[Docs] Add list of indexing autotuning docs (#1027)

oulgen · web-flow · commit 0efcf06e7d79 · 2025-10-26T09:50:28.000-07:00
diff --git a/README.md b/README.md
@@ -35,6 +35,7 @@ portable between different hardware. Helion automates and autotunes over:
 
    * Automatically calculates strides and indices.
    * Autotunes choices among various indexing methods (pointers, block pointers, TensorDescriptors).

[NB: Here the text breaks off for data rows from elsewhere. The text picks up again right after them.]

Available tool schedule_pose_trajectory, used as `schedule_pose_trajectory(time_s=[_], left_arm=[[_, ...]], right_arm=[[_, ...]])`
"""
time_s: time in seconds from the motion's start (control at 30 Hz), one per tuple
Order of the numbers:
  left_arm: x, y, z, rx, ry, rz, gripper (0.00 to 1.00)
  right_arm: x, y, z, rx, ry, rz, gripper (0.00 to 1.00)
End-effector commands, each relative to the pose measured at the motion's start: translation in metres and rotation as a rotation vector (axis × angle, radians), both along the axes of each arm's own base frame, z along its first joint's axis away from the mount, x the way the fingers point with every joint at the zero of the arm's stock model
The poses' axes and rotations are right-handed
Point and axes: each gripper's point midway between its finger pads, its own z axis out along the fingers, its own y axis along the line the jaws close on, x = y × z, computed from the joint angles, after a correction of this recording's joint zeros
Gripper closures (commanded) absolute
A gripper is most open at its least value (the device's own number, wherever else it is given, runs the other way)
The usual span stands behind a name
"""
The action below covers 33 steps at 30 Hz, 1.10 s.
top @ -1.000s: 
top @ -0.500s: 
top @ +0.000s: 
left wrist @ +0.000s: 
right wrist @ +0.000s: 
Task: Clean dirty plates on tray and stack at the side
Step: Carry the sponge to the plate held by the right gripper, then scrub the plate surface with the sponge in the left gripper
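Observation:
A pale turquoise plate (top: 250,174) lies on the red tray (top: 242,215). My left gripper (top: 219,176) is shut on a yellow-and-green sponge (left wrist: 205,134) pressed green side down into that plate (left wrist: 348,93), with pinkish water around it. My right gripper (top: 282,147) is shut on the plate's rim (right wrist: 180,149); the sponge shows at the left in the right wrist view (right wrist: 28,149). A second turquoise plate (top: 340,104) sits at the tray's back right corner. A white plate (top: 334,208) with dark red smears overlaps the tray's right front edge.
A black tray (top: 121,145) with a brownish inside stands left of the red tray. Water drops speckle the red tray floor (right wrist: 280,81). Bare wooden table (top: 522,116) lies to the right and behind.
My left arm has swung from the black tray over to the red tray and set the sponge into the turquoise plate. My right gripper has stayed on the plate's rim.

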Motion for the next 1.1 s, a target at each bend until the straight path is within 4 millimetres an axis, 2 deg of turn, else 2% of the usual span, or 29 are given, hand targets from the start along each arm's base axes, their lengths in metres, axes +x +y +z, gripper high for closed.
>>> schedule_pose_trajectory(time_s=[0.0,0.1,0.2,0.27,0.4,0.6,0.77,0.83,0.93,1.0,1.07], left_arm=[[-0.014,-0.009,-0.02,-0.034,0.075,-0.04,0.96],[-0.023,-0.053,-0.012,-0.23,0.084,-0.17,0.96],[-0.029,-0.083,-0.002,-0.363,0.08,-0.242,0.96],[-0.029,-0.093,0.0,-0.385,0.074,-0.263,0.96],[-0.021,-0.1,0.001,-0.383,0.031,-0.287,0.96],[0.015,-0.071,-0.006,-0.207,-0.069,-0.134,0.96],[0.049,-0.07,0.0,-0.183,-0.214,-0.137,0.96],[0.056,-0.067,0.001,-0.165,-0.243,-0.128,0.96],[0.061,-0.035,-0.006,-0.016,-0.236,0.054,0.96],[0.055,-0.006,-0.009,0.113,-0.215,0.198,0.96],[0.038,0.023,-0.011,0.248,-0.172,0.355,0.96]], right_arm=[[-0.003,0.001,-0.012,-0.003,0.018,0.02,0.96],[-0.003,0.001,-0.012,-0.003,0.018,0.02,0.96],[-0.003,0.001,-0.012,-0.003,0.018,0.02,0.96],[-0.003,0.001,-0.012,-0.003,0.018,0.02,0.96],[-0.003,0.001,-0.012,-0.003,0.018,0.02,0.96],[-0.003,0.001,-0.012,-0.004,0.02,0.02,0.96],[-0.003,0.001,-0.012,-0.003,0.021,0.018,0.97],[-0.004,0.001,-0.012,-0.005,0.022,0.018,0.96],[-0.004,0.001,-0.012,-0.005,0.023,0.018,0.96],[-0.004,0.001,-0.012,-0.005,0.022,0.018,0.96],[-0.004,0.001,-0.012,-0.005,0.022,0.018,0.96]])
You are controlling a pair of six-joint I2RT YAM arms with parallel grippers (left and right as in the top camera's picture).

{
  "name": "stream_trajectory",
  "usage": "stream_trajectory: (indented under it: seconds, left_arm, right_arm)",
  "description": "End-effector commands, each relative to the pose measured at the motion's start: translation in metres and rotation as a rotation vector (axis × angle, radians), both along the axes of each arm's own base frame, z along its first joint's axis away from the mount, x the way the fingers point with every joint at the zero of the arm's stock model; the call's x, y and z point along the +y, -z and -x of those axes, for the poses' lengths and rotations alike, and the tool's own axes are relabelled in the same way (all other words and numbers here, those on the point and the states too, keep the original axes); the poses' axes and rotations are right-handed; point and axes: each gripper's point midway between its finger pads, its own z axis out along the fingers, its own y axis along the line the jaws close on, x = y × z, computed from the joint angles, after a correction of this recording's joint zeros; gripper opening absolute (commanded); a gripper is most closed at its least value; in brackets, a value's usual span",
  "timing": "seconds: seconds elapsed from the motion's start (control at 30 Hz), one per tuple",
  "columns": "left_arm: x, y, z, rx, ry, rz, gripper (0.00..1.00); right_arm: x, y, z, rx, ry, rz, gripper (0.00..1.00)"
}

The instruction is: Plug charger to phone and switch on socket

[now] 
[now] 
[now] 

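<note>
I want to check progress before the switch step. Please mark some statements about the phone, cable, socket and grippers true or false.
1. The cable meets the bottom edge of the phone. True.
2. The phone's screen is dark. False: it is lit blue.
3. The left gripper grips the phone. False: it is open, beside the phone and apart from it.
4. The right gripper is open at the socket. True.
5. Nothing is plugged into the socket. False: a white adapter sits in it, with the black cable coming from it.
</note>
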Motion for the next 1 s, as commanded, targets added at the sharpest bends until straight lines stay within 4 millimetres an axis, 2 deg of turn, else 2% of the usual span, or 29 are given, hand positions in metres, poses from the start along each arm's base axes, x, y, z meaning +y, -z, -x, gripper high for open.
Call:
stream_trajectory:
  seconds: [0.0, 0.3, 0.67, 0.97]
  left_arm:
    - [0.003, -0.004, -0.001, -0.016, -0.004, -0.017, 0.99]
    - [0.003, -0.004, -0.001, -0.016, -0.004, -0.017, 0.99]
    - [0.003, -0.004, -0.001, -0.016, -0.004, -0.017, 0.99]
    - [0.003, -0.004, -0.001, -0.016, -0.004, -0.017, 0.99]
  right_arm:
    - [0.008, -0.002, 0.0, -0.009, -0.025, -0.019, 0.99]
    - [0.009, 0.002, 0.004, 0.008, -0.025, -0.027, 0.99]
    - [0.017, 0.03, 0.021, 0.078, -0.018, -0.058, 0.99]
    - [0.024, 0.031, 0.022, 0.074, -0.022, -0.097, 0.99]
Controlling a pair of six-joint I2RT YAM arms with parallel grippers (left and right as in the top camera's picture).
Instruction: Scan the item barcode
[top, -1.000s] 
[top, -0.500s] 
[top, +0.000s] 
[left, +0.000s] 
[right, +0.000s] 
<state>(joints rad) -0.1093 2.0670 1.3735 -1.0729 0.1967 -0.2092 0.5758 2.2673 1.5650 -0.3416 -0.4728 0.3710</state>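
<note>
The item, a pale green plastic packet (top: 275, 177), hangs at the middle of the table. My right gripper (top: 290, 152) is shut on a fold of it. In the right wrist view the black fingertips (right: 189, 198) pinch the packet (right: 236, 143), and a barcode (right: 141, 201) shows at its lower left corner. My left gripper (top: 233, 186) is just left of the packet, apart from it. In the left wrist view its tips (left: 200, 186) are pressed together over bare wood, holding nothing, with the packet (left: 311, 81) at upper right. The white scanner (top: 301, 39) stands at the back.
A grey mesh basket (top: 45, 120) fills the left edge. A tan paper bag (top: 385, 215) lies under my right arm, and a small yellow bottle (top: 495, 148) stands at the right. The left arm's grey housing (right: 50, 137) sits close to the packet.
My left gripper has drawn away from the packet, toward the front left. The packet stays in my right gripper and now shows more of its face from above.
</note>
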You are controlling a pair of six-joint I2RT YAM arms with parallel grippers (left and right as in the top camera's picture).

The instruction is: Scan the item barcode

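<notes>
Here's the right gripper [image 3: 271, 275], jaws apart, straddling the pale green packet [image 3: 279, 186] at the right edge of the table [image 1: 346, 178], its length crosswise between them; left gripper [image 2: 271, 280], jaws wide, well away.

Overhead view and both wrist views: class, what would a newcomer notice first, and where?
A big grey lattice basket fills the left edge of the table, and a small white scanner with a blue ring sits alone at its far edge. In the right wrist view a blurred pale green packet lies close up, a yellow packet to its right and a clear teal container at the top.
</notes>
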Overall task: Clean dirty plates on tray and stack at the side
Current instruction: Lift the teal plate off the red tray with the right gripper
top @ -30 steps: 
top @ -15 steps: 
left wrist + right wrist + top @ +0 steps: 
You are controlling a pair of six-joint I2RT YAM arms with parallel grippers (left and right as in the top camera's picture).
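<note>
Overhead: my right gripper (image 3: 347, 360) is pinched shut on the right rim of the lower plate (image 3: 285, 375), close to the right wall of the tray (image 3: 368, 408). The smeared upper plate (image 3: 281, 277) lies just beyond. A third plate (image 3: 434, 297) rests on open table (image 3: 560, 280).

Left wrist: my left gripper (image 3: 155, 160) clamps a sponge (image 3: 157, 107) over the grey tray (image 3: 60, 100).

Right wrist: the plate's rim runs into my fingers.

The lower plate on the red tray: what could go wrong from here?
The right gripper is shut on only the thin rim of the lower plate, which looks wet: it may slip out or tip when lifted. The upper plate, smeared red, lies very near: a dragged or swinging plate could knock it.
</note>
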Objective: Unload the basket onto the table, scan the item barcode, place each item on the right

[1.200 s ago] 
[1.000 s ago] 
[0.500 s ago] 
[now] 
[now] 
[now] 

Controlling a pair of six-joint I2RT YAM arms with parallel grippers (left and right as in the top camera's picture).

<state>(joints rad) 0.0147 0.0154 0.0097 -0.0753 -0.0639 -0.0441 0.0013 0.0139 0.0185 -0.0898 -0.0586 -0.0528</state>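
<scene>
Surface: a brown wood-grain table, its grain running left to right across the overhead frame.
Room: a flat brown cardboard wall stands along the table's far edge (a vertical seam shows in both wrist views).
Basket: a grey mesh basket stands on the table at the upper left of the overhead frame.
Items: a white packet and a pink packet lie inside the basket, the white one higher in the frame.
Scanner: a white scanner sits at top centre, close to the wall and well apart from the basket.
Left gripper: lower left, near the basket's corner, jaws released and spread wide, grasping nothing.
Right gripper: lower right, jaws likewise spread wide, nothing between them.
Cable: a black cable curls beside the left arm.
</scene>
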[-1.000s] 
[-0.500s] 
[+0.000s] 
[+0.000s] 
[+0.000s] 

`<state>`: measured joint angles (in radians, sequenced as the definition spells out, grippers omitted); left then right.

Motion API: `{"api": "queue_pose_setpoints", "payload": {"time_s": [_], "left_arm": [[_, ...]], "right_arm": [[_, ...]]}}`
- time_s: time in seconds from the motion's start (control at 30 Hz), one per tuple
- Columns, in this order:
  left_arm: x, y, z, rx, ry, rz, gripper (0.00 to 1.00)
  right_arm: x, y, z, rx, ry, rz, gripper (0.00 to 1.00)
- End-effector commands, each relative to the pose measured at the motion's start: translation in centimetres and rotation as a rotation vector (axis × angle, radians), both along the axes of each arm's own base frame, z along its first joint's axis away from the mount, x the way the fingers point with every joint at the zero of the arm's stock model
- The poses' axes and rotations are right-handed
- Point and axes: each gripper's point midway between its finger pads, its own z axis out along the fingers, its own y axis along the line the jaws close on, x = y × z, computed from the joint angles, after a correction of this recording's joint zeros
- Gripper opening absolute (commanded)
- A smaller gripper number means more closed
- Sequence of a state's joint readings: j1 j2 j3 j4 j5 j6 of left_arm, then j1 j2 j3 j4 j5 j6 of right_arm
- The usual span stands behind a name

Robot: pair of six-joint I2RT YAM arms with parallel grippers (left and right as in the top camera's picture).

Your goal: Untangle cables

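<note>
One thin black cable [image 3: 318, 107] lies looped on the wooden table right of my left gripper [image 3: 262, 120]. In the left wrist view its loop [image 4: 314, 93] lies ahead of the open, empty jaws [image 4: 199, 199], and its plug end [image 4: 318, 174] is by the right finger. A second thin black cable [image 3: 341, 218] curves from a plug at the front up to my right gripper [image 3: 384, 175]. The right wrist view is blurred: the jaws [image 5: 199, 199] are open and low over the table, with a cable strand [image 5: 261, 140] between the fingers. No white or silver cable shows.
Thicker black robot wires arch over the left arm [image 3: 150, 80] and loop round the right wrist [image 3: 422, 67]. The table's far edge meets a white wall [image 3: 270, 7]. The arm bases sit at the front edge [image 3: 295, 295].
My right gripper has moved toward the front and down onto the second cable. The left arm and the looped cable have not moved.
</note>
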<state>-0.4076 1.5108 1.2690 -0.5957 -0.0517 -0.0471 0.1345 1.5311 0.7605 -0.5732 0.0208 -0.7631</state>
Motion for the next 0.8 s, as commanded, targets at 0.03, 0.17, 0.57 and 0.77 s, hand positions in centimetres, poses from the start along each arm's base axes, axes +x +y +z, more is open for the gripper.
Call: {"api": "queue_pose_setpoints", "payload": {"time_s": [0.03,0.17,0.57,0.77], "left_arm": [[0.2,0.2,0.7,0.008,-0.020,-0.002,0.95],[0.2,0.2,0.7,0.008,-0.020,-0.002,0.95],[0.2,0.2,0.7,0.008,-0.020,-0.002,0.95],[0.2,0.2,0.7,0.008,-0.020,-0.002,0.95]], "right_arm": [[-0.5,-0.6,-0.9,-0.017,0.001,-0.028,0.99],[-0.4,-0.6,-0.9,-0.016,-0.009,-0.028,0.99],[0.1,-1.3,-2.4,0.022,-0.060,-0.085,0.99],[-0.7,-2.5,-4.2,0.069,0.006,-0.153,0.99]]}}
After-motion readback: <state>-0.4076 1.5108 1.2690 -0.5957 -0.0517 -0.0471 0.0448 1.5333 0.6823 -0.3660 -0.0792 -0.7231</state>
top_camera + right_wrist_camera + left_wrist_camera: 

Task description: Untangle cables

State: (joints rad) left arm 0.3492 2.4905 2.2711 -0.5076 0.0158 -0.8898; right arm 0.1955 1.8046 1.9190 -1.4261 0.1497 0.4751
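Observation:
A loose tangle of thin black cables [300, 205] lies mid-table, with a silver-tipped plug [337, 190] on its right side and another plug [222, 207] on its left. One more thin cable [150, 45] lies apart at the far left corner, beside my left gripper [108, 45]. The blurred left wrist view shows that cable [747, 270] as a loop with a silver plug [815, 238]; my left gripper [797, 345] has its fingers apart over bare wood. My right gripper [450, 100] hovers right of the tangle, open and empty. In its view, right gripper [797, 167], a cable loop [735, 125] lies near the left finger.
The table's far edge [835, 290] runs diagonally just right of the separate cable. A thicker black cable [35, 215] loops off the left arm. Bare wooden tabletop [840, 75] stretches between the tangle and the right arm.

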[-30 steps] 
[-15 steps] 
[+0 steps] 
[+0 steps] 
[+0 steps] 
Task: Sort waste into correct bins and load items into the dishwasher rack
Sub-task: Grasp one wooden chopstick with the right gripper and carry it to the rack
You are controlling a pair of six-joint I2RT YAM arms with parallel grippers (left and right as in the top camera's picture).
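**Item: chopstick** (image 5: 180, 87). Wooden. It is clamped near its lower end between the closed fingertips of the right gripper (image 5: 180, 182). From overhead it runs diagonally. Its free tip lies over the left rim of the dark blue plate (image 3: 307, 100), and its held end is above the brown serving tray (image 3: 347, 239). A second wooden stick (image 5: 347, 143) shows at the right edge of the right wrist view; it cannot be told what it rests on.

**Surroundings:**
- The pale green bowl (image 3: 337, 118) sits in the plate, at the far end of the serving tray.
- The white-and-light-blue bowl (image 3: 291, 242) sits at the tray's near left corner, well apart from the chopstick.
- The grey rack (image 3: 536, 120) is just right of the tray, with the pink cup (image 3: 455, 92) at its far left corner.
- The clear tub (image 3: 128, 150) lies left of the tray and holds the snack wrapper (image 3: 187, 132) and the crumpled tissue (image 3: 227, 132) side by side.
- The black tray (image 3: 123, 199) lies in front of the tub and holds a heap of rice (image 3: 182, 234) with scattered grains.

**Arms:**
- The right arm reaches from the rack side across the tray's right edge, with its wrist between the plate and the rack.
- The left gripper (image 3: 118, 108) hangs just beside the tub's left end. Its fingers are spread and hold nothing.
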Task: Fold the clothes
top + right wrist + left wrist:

+   * Supports per-load indexing strategies for fine-grained memory access control.
 
 2. **Masking:**
 
@@ -257,10 +258,14 @@ Reorders the program IDs (PIDs) of the generated kernel for improved L2
 cache behavior. A value of `1` disables this optimization, while higher
 values specify the grouping size.
 
-* **indexing** (`"pointer"`, `"tensor_descriptor"` or `"block_ptr"`):
-Specifies the type of indexing code to generate. The `"tensor_descriptor"`
-option uses Tensor Memory Accelerators (TMAs) but requires a Hopper or
-newer GPU and the latest development version of Triton.
+* **indexing** (`"pointer"`, `"tensor_descriptor"`, `"block_ptr"`, or a list of these):
+Specifies the memory indexing strategy for load operations. Can be:
+  - A single strategy (applies to all loads): `indexing="block_ptr"`
+  - A list of strategies (one per load operation): `indexing=["pointer", "block_ptr", "tensor_descriptor"]`
+  - Empty/omitted (defaults to `"pointer"` for all loads)
+
+  The `"tensor_descriptor"` option uses Tensor Memory Accelerators (TMAs) but
+  requires a Hopper or newer GPU and the latest development version of Triton.
 
 * **pid\_type** (`"flat"`, `"xyz"`, `"persistent_blocked"`, or `"persistent_interleaved"`):
   Specifies the program ID mapping strategy. `"flat"` uses only the x-dimension,
diff --git a/docs/api/config.md b/docs/api/config.md
@@ -109,10 +109,30 @@ Configs are typically discovered automatically through autotuning, but can also
 
 .. autoattribute:: Config.indexing
 
-   Memory indexing strategy:
+   Memory indexing strategy for load operations. Can be specified as:
 
-   - ``"pointer"``: Pointer-based indexing
-   - ``"tensor_descriptor"``: Tensor descriptor indexing
+   **Single strategy (applies to all loads - backward compatible):**
+
+   .. code-block:: python
+
+      indexing="block_ptr"  # All loads use block pointers
+
+   **Per-load strategies (list, one per load operation):**
+
+   .. code-block:: python
+
+      indexing=["pointer", "block_ptr", "tensor_descriptor"]
+
+   **Empty/omitted (defaults to** ``"pointer"`` **for all loads):**
+
+   .. code-block:: python
+
+      # indexing not specified - all loads use pointer indexing
+
+   **Valid strategies:**
+
+   - ``"pointer"``: Pointer-based indexing (default)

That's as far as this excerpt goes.